Le groupe de Wolf soutient également la défense militaire contre l'armée russe. La guerre d'agression russe a apporté la mort, la destruction, la douleur, la peur et la dévastation psychologique en Ukraine, elle renforce les relations capitalistes patriarcales, racistes et capacitistes et elle doit être arrêtée. Wolf rapporte qu'un militant du groupe a également rejoint les Forces de défense territoriales.

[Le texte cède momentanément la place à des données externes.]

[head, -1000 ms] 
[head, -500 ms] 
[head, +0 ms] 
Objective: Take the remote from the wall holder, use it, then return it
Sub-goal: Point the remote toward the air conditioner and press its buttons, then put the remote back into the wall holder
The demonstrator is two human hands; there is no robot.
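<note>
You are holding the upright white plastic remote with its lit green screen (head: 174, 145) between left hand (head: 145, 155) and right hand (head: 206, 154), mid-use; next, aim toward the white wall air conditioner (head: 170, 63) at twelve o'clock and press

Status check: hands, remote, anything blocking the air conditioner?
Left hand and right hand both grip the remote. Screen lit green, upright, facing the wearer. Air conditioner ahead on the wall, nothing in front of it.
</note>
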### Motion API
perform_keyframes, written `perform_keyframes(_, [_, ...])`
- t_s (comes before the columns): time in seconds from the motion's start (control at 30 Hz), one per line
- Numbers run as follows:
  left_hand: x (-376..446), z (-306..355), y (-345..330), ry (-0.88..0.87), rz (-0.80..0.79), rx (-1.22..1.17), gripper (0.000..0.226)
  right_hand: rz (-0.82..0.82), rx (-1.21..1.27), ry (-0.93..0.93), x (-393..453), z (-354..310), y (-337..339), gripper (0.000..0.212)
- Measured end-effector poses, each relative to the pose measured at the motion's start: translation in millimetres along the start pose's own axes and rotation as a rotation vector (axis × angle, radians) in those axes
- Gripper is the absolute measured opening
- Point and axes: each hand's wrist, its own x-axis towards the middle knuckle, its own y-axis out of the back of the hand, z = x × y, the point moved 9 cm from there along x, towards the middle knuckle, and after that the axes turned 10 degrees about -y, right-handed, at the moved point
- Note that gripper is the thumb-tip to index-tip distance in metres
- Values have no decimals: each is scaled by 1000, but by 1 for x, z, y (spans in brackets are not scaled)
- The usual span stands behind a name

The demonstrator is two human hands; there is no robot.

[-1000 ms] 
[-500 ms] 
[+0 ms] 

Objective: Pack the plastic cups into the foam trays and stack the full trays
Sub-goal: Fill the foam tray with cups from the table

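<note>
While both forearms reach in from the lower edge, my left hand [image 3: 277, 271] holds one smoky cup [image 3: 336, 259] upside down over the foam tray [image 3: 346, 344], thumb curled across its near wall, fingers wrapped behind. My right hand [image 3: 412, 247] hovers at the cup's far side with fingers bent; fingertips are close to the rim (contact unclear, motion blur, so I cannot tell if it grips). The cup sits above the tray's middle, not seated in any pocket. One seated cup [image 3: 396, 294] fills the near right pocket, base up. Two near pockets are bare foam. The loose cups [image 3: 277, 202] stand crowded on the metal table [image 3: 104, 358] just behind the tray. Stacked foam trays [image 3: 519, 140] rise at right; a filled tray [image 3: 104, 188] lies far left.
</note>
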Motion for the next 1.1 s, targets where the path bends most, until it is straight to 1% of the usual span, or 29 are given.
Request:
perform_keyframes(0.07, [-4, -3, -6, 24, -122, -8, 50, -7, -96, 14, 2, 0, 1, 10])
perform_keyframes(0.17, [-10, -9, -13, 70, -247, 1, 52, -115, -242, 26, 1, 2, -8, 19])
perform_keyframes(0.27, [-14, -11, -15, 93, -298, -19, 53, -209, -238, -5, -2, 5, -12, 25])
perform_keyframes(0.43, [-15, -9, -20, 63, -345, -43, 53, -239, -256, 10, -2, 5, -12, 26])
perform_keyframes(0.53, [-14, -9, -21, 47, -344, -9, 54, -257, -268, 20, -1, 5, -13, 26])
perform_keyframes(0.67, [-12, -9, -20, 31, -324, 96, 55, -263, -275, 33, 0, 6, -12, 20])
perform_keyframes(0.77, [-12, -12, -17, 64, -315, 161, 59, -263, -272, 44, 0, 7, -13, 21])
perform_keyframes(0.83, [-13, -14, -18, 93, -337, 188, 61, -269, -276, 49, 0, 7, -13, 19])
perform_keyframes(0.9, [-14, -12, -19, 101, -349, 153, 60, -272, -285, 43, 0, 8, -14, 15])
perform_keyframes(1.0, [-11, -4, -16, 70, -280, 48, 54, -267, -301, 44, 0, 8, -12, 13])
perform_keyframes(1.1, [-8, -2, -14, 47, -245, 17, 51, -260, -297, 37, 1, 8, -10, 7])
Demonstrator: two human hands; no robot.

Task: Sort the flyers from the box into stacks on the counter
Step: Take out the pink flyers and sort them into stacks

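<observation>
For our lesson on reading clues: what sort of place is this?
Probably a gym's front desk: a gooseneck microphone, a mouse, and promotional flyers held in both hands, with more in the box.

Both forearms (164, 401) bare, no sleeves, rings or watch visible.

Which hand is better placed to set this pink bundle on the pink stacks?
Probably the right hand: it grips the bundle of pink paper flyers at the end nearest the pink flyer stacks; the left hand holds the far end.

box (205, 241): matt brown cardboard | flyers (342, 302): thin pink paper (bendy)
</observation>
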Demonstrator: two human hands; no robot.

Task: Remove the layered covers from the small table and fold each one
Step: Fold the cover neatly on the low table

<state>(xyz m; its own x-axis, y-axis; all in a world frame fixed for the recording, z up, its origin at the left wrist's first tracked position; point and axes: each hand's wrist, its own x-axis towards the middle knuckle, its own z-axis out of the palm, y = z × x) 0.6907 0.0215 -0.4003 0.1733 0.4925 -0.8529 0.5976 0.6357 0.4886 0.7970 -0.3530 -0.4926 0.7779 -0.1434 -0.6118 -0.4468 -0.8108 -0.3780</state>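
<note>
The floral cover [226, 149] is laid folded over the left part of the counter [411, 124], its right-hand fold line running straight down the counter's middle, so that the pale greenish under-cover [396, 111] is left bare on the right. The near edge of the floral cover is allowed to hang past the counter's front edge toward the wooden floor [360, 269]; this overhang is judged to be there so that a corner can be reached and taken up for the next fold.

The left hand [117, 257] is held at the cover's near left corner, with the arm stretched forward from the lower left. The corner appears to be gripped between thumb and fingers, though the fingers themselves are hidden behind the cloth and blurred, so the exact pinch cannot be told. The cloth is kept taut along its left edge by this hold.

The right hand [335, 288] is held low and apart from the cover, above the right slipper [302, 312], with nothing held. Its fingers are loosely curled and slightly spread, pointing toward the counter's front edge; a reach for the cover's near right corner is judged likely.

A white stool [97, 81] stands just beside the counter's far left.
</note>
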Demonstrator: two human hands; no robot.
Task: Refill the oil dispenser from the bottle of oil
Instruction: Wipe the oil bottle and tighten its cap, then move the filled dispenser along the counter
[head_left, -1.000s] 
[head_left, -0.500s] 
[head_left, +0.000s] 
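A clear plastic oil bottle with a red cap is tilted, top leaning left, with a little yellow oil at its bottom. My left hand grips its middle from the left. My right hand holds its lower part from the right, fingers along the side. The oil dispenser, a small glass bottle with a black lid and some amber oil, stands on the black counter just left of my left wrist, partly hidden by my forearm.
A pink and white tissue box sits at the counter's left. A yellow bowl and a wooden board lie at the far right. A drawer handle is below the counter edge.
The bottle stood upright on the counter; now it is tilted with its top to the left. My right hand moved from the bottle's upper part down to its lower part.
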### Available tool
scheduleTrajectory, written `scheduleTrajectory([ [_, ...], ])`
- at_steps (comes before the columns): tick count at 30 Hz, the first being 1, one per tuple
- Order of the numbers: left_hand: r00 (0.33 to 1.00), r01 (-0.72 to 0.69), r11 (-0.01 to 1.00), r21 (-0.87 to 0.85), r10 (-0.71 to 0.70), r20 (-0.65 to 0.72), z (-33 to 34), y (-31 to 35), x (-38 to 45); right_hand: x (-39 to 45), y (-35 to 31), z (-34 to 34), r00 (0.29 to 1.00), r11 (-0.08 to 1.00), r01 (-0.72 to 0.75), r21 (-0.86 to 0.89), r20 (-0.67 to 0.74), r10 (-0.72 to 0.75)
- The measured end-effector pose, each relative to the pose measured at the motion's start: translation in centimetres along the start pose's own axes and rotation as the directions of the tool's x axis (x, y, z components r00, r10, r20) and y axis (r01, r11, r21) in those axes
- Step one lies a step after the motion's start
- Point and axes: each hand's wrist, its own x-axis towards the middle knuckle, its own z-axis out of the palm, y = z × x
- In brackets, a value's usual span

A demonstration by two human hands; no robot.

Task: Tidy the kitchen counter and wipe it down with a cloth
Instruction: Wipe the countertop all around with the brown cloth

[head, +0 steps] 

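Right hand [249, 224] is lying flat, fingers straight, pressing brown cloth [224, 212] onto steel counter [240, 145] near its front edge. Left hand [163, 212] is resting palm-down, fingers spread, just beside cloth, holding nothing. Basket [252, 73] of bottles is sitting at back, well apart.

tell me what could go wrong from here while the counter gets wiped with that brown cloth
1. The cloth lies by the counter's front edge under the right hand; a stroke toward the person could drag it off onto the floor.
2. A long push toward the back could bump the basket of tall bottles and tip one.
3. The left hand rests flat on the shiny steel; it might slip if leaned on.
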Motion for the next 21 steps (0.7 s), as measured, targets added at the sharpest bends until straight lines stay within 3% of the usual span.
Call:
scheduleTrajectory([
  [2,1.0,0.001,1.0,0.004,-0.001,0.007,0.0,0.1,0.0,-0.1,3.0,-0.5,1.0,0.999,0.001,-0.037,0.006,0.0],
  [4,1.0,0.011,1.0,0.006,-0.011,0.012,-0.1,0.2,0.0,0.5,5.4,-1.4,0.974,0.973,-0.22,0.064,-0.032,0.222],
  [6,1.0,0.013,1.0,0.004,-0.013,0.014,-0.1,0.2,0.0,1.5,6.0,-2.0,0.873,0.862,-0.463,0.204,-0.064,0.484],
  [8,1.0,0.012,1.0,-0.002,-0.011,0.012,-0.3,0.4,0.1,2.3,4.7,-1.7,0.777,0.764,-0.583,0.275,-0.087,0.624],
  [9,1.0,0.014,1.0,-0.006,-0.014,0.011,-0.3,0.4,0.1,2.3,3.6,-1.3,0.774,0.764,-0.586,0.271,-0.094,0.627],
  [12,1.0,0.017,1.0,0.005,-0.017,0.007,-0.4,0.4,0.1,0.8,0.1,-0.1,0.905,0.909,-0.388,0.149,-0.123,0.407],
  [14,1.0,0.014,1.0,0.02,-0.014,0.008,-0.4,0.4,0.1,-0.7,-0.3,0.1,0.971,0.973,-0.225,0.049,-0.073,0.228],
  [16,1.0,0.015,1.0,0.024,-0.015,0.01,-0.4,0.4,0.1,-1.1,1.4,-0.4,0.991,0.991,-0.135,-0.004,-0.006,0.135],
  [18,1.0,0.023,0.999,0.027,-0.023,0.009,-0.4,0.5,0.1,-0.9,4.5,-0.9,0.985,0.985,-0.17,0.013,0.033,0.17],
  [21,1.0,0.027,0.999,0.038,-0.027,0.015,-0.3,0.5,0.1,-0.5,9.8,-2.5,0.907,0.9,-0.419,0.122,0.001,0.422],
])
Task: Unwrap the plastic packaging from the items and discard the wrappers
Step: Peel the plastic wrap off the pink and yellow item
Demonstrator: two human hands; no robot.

Garder la main tendue en temps de guerre reste un défi. Yana Wolf, avec un écusson aux couleurs nationales ukrainiennes sur sa veste, a répondu non lorsqu'on lui a demandé pendant la conférence si son groupe avait des contacts avec des féministes russes. Pour le moment, elle n'en a aucune envie. Le dirigeant du syndicat des chemins de fer, Aleksandr Skiba, a un point de vue différent. "Dès que nous commencerons à déclarer les peuples russe et ukrainien ennemis, cela liera davantage les Russes pour la guerre", estime le conducteur du train. Il y avait aussi des gens parmi les soldats de l'occupation russe qui se comportaient décemment. De plus, beaucoup sont déçus d'être brûlés comme chair à canon, selon des connaissances qui ont parlé à des soldats russes.
L'optimisme pragmatique de Skiba est rafraîchissant, compte tenu également du durcissement que l'on peut également observer sous l'impact des horreurs de la guerre. C'est précisément pourquoi il serait si important d'entamer un échange avec les camarades en Ukraine. En même temps, une politique anti-guerre de gauche exige que la recherche d'opportunités d'action par le bas ne se résolve pas dans une logique militaire. Même si la vision de Skiba semble lointaine pour le moment - si les gauchistes de ce pays ne se contentent pas de commentaires autoritaires sur la guerre de loin, s'ils ne veulent pas sacrifier la recherche d'une politique internationaliste de gauche à la pensée géopolitique, alors c'est il est grand temps de mettre fin à leur passivité surmontée et socialisée. Au moins dans la gauche ukrainienne, le désir de cela est énorme.